● What you should do
A line below contains "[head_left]", and a later one contains "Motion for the". Repeat both, with every line between them, exactly.

● Given information
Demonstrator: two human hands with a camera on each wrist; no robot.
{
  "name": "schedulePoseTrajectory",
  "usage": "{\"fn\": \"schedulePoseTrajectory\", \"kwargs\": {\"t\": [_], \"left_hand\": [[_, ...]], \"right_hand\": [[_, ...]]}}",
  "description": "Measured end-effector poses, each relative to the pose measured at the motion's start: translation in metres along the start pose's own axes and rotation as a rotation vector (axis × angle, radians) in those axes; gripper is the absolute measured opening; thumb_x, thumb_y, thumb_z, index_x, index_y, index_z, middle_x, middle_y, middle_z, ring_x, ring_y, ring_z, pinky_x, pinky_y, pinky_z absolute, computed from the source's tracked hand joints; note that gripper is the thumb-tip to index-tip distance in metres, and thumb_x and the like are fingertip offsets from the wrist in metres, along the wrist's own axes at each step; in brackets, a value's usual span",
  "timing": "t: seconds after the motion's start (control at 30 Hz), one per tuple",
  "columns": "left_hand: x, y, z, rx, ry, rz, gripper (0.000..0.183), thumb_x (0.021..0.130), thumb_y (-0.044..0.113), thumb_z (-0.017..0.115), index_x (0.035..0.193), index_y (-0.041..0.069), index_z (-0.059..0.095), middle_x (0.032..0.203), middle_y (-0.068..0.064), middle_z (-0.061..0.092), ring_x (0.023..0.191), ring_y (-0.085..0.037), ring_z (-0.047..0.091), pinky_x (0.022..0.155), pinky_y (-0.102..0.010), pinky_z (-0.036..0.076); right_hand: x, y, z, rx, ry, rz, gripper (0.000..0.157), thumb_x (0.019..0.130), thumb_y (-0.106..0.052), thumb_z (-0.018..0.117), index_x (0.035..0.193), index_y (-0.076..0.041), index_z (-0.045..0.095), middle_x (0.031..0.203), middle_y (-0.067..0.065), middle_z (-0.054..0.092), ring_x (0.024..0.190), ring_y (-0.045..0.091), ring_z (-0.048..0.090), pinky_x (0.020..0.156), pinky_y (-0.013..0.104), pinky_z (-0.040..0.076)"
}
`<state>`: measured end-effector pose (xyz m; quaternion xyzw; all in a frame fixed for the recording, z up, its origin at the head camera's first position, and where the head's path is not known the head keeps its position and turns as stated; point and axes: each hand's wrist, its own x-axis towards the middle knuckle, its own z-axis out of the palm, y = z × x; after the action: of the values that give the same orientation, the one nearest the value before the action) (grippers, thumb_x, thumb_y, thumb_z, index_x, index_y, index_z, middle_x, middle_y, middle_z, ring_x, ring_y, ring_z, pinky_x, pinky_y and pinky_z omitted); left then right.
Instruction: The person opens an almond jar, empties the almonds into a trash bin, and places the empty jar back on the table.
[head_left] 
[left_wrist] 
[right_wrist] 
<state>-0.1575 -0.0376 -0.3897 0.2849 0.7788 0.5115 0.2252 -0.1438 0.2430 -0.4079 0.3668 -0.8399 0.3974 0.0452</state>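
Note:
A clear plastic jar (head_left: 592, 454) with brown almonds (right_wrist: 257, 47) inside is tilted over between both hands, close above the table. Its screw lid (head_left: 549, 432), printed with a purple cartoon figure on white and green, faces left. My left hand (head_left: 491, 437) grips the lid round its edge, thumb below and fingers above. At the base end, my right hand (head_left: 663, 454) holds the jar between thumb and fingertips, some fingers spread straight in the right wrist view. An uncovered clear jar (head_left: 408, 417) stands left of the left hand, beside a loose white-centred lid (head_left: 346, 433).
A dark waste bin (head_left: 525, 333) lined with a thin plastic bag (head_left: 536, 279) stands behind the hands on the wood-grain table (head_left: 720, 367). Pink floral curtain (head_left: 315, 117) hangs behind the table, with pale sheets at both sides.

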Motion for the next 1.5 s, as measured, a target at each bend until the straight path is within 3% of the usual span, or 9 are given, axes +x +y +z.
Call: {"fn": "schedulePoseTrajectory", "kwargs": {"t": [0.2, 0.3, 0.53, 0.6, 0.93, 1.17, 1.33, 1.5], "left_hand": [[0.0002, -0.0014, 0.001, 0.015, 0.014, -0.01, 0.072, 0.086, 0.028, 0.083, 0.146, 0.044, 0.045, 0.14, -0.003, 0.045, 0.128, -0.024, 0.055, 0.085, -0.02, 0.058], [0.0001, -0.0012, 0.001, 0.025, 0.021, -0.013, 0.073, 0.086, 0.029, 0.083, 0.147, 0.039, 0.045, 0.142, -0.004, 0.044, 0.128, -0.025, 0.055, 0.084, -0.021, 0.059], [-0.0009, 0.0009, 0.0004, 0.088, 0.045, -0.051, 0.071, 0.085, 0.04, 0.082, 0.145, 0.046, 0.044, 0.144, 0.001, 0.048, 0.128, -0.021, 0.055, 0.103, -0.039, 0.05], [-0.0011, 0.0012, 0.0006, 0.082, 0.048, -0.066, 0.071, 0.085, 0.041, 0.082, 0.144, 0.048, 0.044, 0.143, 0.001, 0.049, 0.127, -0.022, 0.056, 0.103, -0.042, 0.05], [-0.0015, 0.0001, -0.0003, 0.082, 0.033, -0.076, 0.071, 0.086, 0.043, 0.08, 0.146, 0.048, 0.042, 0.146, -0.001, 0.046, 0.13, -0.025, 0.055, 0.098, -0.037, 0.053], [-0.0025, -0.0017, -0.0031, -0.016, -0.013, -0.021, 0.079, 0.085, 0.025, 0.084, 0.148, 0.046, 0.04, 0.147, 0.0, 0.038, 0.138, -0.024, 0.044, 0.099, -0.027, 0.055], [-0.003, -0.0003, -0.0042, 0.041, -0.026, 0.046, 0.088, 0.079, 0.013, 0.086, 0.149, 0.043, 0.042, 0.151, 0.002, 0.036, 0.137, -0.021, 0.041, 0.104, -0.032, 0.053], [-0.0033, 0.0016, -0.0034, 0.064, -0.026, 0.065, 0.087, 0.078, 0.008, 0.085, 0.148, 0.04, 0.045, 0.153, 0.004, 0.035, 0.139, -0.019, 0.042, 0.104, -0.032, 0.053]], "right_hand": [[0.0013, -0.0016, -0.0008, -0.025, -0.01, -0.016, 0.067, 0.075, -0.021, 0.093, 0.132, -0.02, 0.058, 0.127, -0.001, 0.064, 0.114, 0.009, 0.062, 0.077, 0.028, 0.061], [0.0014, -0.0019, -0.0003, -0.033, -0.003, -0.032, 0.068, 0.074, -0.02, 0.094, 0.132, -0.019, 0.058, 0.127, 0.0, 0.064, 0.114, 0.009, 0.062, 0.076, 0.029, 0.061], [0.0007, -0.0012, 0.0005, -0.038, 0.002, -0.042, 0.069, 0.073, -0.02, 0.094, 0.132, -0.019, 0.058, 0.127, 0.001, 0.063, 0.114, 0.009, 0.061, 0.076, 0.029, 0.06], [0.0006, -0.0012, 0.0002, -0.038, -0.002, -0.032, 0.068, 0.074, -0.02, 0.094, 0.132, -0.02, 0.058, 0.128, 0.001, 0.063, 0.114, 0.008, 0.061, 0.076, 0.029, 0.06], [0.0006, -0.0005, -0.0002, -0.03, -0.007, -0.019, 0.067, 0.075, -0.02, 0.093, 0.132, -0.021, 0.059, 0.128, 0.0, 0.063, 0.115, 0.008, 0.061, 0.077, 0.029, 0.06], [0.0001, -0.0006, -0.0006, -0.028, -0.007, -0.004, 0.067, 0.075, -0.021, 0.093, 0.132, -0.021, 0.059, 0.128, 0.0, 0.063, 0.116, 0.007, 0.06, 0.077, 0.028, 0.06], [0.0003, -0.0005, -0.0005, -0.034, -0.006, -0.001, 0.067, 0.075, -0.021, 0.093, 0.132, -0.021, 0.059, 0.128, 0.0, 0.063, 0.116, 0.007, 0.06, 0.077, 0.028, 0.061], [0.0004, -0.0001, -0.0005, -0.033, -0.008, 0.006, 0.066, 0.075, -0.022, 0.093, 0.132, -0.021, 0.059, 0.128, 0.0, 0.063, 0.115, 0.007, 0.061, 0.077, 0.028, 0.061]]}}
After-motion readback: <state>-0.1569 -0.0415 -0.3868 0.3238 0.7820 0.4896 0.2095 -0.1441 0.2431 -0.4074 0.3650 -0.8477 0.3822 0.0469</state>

● Your solution
[head_left] 
[left_wrist] 
[right_wrist] 
<state>-0.1575 -0.0376 -0.3897 0.2849 0.7788 0.5115 0.2252 -0.1438 0.2430 -0.4079 0.3668 -0.8399 0.3974 0.0452</state>
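Note:
A clear plastic jar (head_left: 592, 454) with brown almonds (right_wrist: 257, 47) inside is tilted over between both hands, close above the table. Its screw lid (head_left: 549, 432), printed with a purple cartoon figure on white and green, faces left. My left hand (head_left: 491, 437) grips the lid round its edge, thumb below and fingers above. At the base end, my right hand (head_left: 663, 454) holds the jar between thumb and fingertips, some fingers spread straight in the right wrist view. An uncovered clear jar (head_left: 408, 417) stands left of the left hand, beside a loose white-centred lid (head_left: 346, 433).
A dark waste bin (head_left: 525, 333) lined with a thin plastic bag (head_left: 536, 279) stands behind the hands on the wood-grain table (head_left: 720, 367). Pink floral curtain (head_left: 315, 117) hangs behind the table, with pale sheets at both sides.
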
Motion for the next 1.5 s, as measured, a target at each bend until the straight path is within 3% of the usual span, or 9 are given, axes +x +y +z.

Work on this exercise is complete, and nothing remains.